Allgemein beherrschen westliche Winde vor. Während die Küste Südfrankreichs vor dem Mistral einigermaßen schützt, sollte man für Korsika-Törns unbedingt eine ausreichende Zeitreserve vorsehen. Die Überfahrt zwischen der Côte d’Azur und Korsika ist nur etwas für sehr erfahrene Crews. Der Golfe du Lion kann zum ausgesprochenen Starkwindrevier werden, wenn der „Tramontane“ von den Pyrenäen herabfällt.

Im Frühsommer kommen oft thermische Winde aus Südost bis Ost auf. Der häufigste Wind im Sommer ist der Mistral.
An der Westküste Frankreichs – im Golf von Lion ist der Mistral sehr stark und kann bis zu 8 Beaufort erreichen. Der Mistral ist im Herbst und Frühling nur sehr selten anzutreffen.

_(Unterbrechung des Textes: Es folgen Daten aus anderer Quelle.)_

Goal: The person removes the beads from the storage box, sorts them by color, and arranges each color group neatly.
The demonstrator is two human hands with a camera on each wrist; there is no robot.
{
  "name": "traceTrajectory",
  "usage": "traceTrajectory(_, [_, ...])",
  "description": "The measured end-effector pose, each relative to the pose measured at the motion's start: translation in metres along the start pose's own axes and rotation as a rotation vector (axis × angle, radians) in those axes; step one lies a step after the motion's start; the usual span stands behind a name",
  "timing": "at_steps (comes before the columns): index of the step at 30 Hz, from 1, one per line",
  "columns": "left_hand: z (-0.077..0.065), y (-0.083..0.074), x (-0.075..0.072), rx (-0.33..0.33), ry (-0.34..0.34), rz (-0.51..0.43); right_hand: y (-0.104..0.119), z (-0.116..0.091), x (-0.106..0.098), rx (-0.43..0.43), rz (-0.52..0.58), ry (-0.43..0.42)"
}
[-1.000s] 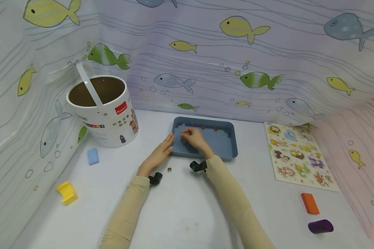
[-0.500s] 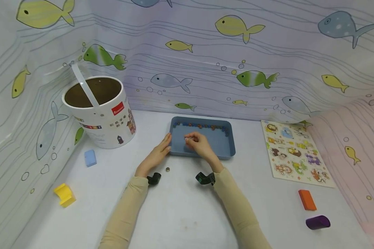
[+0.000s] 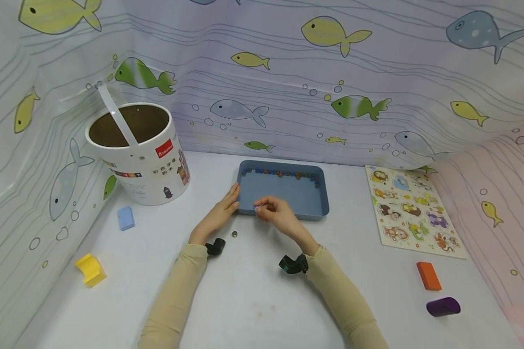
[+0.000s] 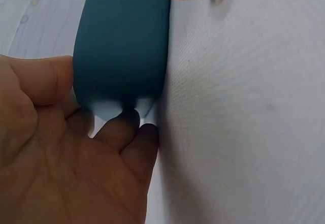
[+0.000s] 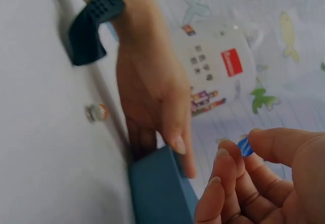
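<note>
- I'm treating the tray [image 3: 292, 194] as the clock face, with the person's arms coming in from six.
- The right hand [image 3: 281, 216] is pinching a blue-and-white marble [image 5: 245, 146] between thumb and fingertips, hovering around six to seven o'clock, over or near the close wall (I'm not managing to judge the height). Tiny round thing, probably slick, so if that pinch is loosening even slightly, I'm betting it's popping out.
- Those knuckles are hanging near the wall too. Clipping it could be jolting everything.
- The left hand [image 3: 218, 215] is touching the tray's end at eight to nine, fingers mostly straight and a bit spread. How hard it's pressing, I can't tell. Too much shove and I'm picturing the tray sliding toward three.
- The row of marbles [image 3: 279, 173] is running along the far wall from ten through twelve, bending down toward three. I'm not seeing anything pinning them on the near side, so a bump or a dropped marble could be scattering them.
- One loose marble [image 3: 234, 234] is sitting on the table [image 3: 257, 315] at eight, near the black wrist gadget [image 3: 216, 246]. A careless wrist drag could be sending it rolling.
</note>
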State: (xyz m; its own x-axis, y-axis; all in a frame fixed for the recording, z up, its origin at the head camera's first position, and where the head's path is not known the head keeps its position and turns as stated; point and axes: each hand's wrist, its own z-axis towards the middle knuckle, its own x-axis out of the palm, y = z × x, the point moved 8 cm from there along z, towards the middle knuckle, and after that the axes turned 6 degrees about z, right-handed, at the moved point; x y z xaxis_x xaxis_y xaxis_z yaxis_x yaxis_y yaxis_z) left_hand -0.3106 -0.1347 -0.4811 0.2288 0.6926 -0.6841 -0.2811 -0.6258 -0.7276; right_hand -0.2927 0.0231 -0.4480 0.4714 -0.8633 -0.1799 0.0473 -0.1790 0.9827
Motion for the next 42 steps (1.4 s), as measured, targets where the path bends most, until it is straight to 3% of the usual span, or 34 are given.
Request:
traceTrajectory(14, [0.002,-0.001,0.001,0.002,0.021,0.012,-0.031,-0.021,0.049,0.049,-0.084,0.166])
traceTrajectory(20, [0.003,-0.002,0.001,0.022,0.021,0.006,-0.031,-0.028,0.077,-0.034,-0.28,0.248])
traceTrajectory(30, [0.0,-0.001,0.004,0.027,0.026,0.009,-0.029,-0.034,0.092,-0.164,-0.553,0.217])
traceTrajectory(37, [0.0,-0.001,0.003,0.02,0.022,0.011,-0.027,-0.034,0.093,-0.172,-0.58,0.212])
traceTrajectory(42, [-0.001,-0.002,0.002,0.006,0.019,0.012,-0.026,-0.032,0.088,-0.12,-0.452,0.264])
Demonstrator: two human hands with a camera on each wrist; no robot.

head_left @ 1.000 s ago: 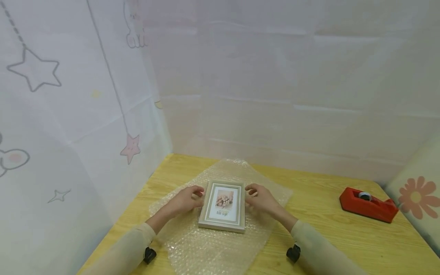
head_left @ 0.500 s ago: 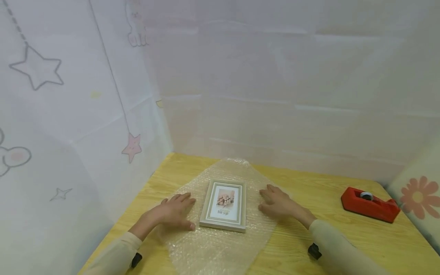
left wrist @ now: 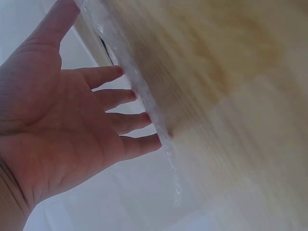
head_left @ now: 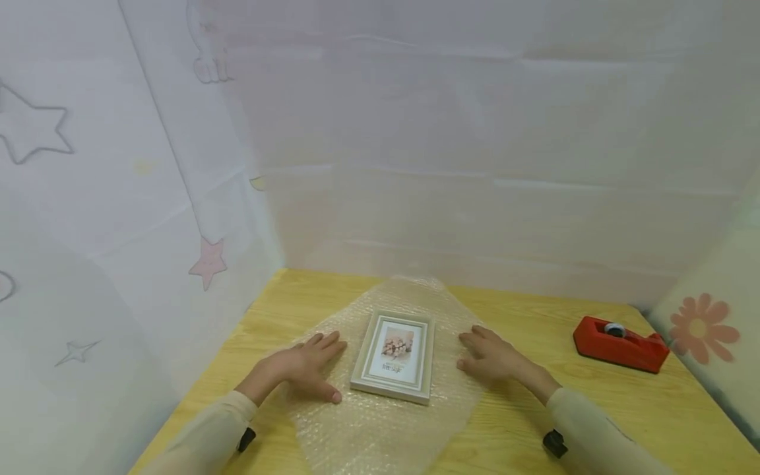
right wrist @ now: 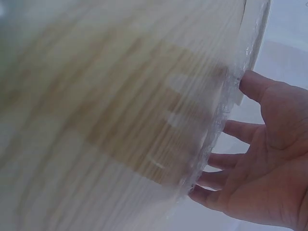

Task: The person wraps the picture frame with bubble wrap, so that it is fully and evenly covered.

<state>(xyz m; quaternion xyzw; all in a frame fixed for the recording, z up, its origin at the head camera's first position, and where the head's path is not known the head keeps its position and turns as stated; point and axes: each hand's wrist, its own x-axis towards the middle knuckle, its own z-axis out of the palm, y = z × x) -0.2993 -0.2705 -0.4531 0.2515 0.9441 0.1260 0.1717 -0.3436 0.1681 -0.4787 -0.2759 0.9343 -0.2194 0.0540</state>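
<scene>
A pale silver picture frame (head_left: 394,356) with a flower print lies face up on a sheet of bubble wrap (head_left: 380,429). My left hand (head_left: 303,366) is spread on the wrap to the left of the frame, apart from it. On the other side, my right hand (head_left: 493,355) rests its fingertips near the wrap's right edge. In the left wrist view the fingertips (left wrist: 154,140) of the left hand touch the bubble wrap (left wrist: 139,82). The right wrist view has the right hand's fingertips (right wrist: 197,192) against the wrap's edge (right wrist: 219,120), fingers spread.
A red tape dispenser (head_left: 620,344) with a tape roll stands at the right of the wooden table (head_left: 522,409). White cloth walls (head_left: 415,165) with printed stars and a flower enclose the table's back and sides.
Both hands have moved away from the picture frame's sides, outward onto the bubble wrap, and their fingers have straightened. The frame stays on the wrap; the head view has shifted slightly.
</scene>
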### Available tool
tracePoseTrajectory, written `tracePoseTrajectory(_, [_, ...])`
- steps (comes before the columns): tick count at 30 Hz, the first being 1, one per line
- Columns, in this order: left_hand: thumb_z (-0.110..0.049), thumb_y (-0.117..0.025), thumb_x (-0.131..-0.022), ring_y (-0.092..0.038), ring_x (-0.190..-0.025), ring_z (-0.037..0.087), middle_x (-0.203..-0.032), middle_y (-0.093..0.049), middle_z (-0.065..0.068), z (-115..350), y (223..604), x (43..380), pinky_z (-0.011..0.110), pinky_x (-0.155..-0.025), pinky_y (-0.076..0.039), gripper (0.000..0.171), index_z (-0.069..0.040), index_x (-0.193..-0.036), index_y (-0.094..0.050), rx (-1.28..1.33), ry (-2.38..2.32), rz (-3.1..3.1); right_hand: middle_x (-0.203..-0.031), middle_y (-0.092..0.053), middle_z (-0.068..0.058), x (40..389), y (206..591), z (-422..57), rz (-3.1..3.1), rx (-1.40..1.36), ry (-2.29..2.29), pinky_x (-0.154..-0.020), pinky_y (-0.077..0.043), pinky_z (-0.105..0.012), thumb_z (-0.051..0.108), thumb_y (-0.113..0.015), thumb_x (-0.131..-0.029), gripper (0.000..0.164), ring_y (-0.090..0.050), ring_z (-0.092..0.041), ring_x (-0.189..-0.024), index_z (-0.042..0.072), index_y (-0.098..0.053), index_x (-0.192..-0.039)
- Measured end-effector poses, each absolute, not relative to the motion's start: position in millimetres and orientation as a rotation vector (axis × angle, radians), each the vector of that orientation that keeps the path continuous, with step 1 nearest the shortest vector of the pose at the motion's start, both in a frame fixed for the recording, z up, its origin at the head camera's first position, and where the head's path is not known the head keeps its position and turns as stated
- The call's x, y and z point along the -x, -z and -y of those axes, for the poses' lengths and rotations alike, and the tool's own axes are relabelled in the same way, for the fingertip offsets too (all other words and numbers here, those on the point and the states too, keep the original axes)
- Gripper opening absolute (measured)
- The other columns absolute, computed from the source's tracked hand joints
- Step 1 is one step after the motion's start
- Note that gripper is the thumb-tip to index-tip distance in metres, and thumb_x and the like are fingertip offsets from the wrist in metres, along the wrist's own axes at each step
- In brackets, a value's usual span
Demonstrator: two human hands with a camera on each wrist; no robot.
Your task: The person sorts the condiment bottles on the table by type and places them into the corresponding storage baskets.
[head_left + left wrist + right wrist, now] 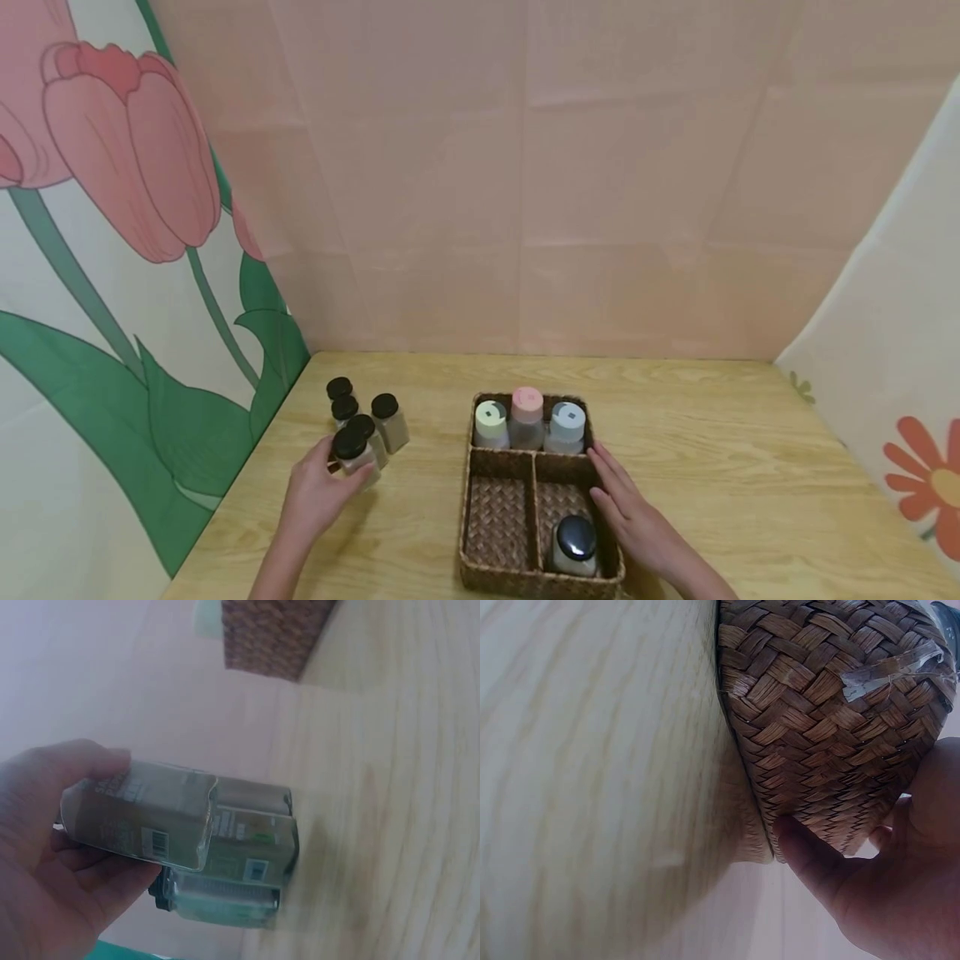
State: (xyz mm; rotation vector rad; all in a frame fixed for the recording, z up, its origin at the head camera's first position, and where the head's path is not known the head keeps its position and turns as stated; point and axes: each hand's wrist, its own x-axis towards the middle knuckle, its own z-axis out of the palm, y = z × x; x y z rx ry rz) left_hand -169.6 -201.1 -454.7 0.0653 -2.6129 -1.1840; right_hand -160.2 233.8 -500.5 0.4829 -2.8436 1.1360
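Note:
My left hand (pixel 318 492) holds a clear square spice jar (pixel 142 814) with a black lid, fingers and thumb around its upper part. Its label shows print and a barcode, and its base sits higher than the bases of the jars behind it. Close behind stand several similar black-lidded spice jars (pixel 392 425). My right hand (pixel 633 517) lies with straight fingers against the right side of a brown woven basket (pixel 498 575). From the right wrist, a digit shows pressed to the basket's outer wall near the table.
The basket's back compartment holds bottles with a yellow cap (pixel 491 414), a pink cap (pixel 527 400) and a blue cap (pixel 568 417). A dark-lidded jar (pixel 575 542) stands in the front right compartment. Woven bottom shows in the front left one. A pink cloth wall (pixel 517 208) rises behind the table.

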Motion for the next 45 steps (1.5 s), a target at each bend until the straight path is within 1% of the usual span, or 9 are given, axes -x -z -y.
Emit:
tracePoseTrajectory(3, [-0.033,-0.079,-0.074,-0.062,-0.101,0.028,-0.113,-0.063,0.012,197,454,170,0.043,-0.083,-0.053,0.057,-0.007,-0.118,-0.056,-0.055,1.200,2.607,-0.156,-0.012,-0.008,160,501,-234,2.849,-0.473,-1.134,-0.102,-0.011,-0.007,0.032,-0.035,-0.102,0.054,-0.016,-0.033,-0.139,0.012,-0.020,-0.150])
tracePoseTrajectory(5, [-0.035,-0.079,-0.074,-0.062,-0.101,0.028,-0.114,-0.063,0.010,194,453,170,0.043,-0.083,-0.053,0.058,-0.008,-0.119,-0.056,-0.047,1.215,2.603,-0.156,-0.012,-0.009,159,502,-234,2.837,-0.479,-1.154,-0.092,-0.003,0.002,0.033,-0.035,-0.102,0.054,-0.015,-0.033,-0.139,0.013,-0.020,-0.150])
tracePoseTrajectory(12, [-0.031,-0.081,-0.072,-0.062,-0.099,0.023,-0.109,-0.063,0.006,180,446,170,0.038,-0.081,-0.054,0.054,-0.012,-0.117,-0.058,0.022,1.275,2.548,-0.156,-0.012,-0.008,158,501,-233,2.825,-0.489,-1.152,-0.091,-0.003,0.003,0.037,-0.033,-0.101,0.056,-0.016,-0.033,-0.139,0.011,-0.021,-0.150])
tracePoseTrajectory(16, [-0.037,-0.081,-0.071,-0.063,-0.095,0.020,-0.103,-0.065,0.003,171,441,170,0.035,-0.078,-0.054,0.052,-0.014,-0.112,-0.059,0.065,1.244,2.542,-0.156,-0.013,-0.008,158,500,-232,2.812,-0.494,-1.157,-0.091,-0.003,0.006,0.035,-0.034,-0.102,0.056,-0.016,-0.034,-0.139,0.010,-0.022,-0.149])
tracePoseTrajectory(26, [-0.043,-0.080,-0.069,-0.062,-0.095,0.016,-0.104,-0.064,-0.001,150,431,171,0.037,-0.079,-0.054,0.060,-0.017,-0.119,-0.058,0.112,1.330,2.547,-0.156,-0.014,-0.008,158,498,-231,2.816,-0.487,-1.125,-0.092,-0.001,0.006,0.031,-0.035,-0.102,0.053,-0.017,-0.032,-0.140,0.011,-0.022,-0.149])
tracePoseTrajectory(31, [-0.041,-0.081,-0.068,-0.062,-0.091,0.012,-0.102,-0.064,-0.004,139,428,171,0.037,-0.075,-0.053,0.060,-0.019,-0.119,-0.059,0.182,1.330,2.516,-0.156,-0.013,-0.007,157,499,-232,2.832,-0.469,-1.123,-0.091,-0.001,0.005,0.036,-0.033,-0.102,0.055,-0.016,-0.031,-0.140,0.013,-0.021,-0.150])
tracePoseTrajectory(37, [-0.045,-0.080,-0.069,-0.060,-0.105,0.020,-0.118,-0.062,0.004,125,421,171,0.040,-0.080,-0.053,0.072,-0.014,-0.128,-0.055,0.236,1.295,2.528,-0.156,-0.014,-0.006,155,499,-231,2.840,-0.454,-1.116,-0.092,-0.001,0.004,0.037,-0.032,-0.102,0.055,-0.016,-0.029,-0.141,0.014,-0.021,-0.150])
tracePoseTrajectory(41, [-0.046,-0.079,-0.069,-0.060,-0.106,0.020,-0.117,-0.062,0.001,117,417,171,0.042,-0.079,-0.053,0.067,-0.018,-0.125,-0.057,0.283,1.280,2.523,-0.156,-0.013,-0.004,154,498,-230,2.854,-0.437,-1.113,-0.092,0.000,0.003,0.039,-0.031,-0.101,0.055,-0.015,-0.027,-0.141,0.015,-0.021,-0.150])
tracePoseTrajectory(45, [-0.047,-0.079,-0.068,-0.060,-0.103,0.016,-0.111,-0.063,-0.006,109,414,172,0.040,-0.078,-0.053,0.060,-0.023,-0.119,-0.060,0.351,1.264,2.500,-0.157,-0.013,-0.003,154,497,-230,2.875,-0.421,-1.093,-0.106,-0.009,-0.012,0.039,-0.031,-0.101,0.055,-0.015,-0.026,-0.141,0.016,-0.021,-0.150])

Der Mistral ist ein örtlicher Wind, der vom Meer kommt und meistens im Sommer weht. Gewöhnlich erhebt er sich zwischen 10 und 11 Uhr vormittags, erreicht seinen Höhepunkt zwischen 14 und 15 Uhr nachmittags und lässt gegen Sonnenuntergang nach. Er bringt schönes Wetter. Meistens kommen mit ihm weiße Wolken.